Note the subject focuses on “that person”, the one who supposedly took and has Ayla. The focus is not on Ayla.
“I just want that person to find the courage to do the right thing and find a way to return her safely.”—not “I just want that person to return her safely”. The indirect route of the language indicates the subject feels he is approaching a sensitive/dangerous point in the statement. In this sentence, “return her safely” would be the sensitive/dangerous point.
“I just want that person to find the courage to do the right thing and find a way to return her safely.”—earlier the subject wrote “…in their continued efforts in finding my daughter, Ayla.” “find” is an important word for the subject.
“find a way to return her safely.”—“find a way” suggests the subject knows that “to return her safely” would pose a problem.
“Even if that means, dropping her off at a church, or hospital, or some safe place …”
“Even if that means, dropping her off at a church”–“Even if that means,” indicates the subject knows the actions would be something out of the ordinary, expected or preferred actions for the person who has Ayla. Its use suggests the subject knows it would prove to be difficult or uncomfortable.
“Even if that means, dropping her off at a church…”—not “Drop her off at a church, or hospital, or some safe place…” The subject does not present this using “active” or commanding language.
“someplace safe…”—ellipses are used to say there is more information that is not included. Essentially, it tells the readers to “fill in the blanks” themselves.
Again, Thank you to everyone in trying to help and thank you to everyone showing your support! Please don’t give up or lose hope, because that is easy to do. Please be grateful for what you have. I know what I don’t have.
Please don’t give up or lose hope, because that is easy to do.
“that” –distinguishing from others. Distance.
“easy”—with little or no effort. “easy” is a word of subjective comparison. The only way for someone to know if something is “easy” or difficult is to have experienced whether it is easy or difficult. The subject knows it is easy to give up or lose hope.
“Please be grateful for what you have. I know what I don’t have.”
—the subject does not specify what it is “you have” or what it is he doesn’t have. It is a very broad and vague topic. And while the subject may be trying to send the message “be grateful that your children are safe and at home, because mine is not” the subject does not say this.

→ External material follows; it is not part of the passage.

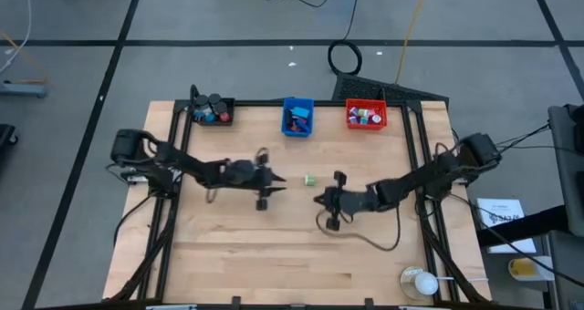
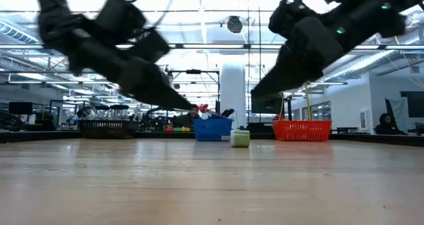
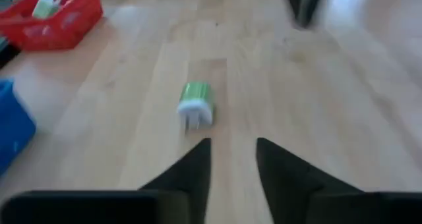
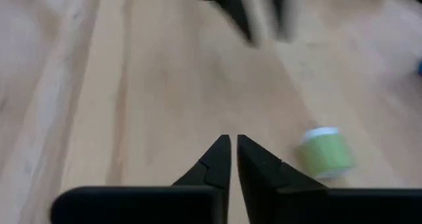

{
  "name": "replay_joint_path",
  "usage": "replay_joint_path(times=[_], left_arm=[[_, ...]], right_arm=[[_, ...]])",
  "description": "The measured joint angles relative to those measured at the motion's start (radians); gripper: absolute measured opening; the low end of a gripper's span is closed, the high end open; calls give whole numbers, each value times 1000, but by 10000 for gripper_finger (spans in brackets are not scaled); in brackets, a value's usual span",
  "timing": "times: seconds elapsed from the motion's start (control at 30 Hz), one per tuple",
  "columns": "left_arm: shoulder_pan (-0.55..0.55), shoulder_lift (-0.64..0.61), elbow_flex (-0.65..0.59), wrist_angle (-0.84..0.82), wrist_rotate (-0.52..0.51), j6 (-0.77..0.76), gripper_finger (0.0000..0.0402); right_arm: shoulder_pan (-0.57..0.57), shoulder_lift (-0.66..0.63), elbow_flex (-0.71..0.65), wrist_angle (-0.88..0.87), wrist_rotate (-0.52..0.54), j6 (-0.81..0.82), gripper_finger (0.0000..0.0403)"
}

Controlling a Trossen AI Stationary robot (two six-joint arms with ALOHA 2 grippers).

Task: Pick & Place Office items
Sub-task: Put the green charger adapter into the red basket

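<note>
**Clerk:** Item on the bench (image 1: 228,246)?

**Me:** One green roll (image 1: 310,179) with a white end, lying on its side mid-bench, alone. Between my two arms, nearer the far bins than the near edge. Nothing touches it.

**Clerk:** Left fingers (image 3: 232,159)?

**Me:** Apart, empty, pointed at the roll, which lies just ahead of them.

**Clerk:** Right fingers (image 4: 233,151)?

**Me:** Nearly together, a thin slit, holding nothing. The roll lies off to one side of them.

**Clerk:** Bins?

**Me:** Far edge: black bin (image 1: 211,109) left, blue bin (image 1: 297,116) middle, red bin (image 1: 366,115) right. All already hold small pieces.

**Clerk:** Handling?

**Me:** Judged light and stiff, smooth-sided, liable to roll if nudged. I would take it across the round green body, one finger on each side, not on the white end.
</note>
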Motion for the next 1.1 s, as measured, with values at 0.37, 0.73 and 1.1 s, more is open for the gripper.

“what you have” “I don’t have”—speaks to possessions.
The truth is the truth and when the case is solved, it will be out there. Until then, please try to remain positive and hopeful as I remain confident the Aylawill return safely.
“the Ayla”—not “that Ayla”. Typo? If not a typo, then the “the Ayla” suggests the subject views his daughter as an object and not a person.
“…will return safely.”—not “will be returned safely.” The way it is written suggests that Ayla will come home on her own and not that the kidnapper will return her. Given her age, this is impossible.
“safely”- the word “safe” “safely” appears three times in the letter in the following sentences:
“I just want that person to find the courage to do the right thing and find a way to return her safely”
dropping her off at a church, or hospital, or some safe place …
I remain confident the Ayla will return safely
The subject associates “the return” with “safe”. Nowhere does the subject include anything about Ayla being safe or hoping that she is safe in her current situation.
The subject refers to Ayla 10 times in the letter:
The subject refers to himself 19 times in the letter—almost double. The subject is more important than Ayla.
The mother is not mentioned; 0 times in the letter.